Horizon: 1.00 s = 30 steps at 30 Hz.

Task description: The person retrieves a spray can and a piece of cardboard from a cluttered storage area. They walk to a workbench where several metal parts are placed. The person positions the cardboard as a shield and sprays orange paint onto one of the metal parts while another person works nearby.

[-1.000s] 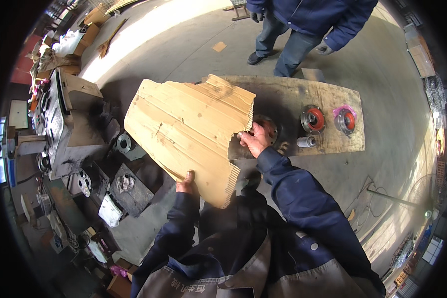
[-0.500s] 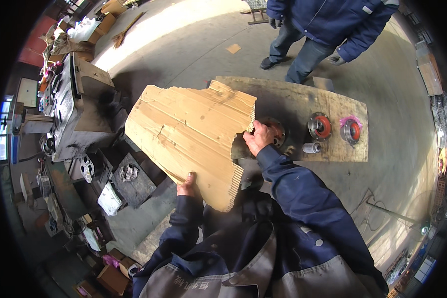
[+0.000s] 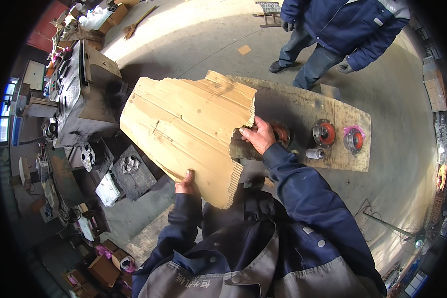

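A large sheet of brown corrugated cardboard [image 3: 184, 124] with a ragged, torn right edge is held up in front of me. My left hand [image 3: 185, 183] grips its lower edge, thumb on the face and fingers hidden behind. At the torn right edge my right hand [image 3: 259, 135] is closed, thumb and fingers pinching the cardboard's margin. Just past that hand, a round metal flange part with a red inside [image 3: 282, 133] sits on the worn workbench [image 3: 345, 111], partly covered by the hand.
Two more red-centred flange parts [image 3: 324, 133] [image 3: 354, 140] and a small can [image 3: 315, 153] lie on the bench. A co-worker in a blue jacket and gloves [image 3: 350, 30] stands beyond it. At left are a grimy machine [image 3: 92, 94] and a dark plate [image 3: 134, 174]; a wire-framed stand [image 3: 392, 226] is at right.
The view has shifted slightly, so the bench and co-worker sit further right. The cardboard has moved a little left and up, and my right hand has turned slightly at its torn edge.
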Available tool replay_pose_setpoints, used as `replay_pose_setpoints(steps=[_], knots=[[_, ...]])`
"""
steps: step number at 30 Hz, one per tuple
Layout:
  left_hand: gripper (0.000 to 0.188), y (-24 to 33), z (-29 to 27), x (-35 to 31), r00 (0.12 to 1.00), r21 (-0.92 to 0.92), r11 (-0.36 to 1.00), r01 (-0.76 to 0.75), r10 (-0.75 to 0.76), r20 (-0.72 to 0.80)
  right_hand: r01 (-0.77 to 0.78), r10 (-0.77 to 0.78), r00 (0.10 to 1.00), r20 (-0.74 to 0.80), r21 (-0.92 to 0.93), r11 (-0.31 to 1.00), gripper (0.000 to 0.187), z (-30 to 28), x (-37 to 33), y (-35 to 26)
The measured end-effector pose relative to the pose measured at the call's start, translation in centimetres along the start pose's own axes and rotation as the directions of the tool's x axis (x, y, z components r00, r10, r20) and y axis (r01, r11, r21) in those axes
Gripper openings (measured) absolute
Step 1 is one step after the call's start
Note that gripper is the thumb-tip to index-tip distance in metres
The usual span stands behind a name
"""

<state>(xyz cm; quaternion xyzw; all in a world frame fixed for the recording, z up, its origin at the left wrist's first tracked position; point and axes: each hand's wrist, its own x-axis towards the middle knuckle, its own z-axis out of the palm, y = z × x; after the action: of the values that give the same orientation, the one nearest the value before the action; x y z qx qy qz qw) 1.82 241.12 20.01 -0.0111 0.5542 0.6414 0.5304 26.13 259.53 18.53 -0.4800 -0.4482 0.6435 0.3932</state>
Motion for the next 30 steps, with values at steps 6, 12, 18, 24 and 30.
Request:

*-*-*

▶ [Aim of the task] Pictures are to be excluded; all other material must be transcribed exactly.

▶ [Output for this task]
Horizon: 1.00 s = 30 steps at 30 Hz.

Task description: The person retrieves a spray can and a piece of cardboard from a cluttered storage area. They walk to a workbench where several metal parts are placed. The person positions the cardboard as a shield and sprays orange paint onto one of the metal parts while another person works nearby.

[-1.000s] 
[-0.500s] 
[+0.000s] 

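A large sheet of brown corrugated cardboard [image 3: 184, 124] with a ragged, torn right edge is held up in front of me. My left hand [image 3: 185, 183] grips its lower edge, thumb on the face and fingers hidden behind. At the torn right edge my right hand [image 3: 259, 135] is closed, thumb and fingers pinching the cardboard's margin. Just past that hand, a round metal flange part with a red inside [image 3: 282, 133] sits on the worn workbench [image 3: 345, 111], partly covered by the hand.
Two more red-centred flange parts [image 3: 324, 133] [image 3: 354, 140] and a small can [image 3: 315, 153] lie on the bench. A co-worker in a blue jacket and gloves [image 3: 350, 30] stands beyond it. At left are a grimy machine [image 3: 92, 94] and a dark plate [image 3: 134, 174]; a wire-framed stand [image 3: 392, 226] is at right.
The view has shifted slightly, so the bench and co-worker sit further right. The cardboard has moved a little left and up, and my right hand has turned slightly at its torn edge.
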Available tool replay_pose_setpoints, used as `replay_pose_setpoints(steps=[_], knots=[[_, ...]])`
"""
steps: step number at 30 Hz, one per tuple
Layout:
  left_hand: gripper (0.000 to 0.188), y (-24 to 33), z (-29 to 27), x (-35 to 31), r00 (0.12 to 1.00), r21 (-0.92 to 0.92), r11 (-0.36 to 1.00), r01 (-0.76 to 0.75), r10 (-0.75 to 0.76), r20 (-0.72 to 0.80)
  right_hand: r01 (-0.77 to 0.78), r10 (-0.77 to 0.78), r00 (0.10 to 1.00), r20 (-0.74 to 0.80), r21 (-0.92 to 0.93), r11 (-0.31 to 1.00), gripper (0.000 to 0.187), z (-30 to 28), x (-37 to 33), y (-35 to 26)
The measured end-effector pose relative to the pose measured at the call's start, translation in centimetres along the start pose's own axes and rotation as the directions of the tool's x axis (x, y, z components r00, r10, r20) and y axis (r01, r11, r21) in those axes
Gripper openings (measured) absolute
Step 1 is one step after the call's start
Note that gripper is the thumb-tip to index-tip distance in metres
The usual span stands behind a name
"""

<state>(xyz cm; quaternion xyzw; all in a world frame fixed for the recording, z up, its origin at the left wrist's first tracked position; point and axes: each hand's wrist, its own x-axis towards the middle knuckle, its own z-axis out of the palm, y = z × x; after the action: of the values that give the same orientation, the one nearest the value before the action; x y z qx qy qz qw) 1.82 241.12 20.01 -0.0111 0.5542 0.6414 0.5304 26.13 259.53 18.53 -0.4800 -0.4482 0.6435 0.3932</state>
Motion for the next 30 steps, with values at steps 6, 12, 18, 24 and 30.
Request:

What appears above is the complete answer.